Religion Scholars Hear About Church Numbers
- Charles Perez
- 38 minutes ago
- 7 min read

By Greta Gaffin
THE LIVING CHURCH
November 26, 2025
The American Academy of Religion and the Society of Biblical Literature host an annual conference dedicated to the academic study of religion. This year it met on November 22-25 in Boston. The Living Church attended panels that included Anglican theologians, as well as one about Protestant relic collecting.
The Rev. Dr. Molly James, an Episcopal priest and interim executive officer of the Episcopal Church, gave a presentation on membership trends and the future of the Episcopal Church.
“The data bears out what we hear everywhere: We are declining. We have fewer people. The only thing that might surprise you is the finances,” she said. The plate and pledge numbers have stayed mostly consistent despite the significant decrease in membership, but for the first time church expenses are exceeding church incomes.
This financial twist is not evenly distributed throughout the church. Some parishes, particularly in the Northeast, are extraordinarily wealthy, but others are not. Half of Episcopal churches have an Average Sunday Attendance under 50. On the other hand, five percent of congregations contain 30 percent of Episcopalians, and these tend to be the churches with the largest endowments.
The Episcopal Church’s numbers peaked in 1965. James argued that this decline is primarily because of a decline in birth rates: Episcopalians simply have fewer children than they did during the mid-20th century. While this is true, it seemed to neglect other factors. One individual asked why there was no discussion of the Anglican Church in North America. Neither was there a mention of data on retention of the children Episcopalians have.

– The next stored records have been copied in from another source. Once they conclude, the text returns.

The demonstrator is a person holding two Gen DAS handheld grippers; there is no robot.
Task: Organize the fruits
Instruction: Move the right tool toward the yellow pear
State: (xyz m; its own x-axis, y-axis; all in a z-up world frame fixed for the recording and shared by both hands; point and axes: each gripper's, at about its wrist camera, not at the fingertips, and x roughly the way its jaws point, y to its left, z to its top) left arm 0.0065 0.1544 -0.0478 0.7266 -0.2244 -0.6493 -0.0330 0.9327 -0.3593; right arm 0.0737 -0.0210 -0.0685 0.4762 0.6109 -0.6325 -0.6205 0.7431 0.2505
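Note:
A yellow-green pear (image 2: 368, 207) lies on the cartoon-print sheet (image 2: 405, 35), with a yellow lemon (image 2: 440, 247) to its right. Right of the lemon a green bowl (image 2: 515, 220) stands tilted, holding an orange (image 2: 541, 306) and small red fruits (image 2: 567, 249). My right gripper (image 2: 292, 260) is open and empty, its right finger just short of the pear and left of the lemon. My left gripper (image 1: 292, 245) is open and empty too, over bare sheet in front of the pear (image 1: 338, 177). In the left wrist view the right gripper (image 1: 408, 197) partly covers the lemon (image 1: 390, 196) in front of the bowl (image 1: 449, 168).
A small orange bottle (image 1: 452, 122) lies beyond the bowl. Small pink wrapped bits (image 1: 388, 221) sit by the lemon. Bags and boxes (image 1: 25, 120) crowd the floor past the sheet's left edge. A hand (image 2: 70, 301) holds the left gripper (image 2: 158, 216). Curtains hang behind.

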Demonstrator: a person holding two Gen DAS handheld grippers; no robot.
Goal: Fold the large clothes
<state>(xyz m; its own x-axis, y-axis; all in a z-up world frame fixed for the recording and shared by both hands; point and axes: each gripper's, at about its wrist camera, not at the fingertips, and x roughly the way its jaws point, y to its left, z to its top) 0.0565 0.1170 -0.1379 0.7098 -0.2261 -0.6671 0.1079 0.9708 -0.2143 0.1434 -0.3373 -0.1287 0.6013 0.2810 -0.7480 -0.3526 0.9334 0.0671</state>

James emphasized that Episcopalians today are not worse at evangelizing than their grandparents. They simply are not beneficiaries of the societal structures of the 1950s. The United States has grown significantly since the 1960s (from 179 million in 1960 to 329 million in 2020), and most of those people are not Episcopalians. “We have a tremendous opportunity for growth in the church. It just won’t come as easily as it did in the 1950s and 1960s,” she said.
James is hopeful about the future of the church. “We have communities whose primary characteristics are hospitality and love, who seek to offer a place to help people make meaning in their lives,” she wrote in her full presentation.
The Rev. Dr. Charles Bączyk-Bell, a Church of England priest and a psychiatrist, lectured on what it means to be an Anglican in the 21st century. “What exactly constitutes the Anglicanism we believe we all belong to?” he said.
“You have to be willing to have fellowship with other Anglicans because they call themselves Anglicans,” he said. Anglicanism, in his view, is more about the church’s stance and approach to the world than anything else.
One thing he was frustrated by is the focus on institutional structures over anything else. He spoke about his meeting with a bishop in Southern Malawi who said what really matters to him is who he can call and know he will receive a response.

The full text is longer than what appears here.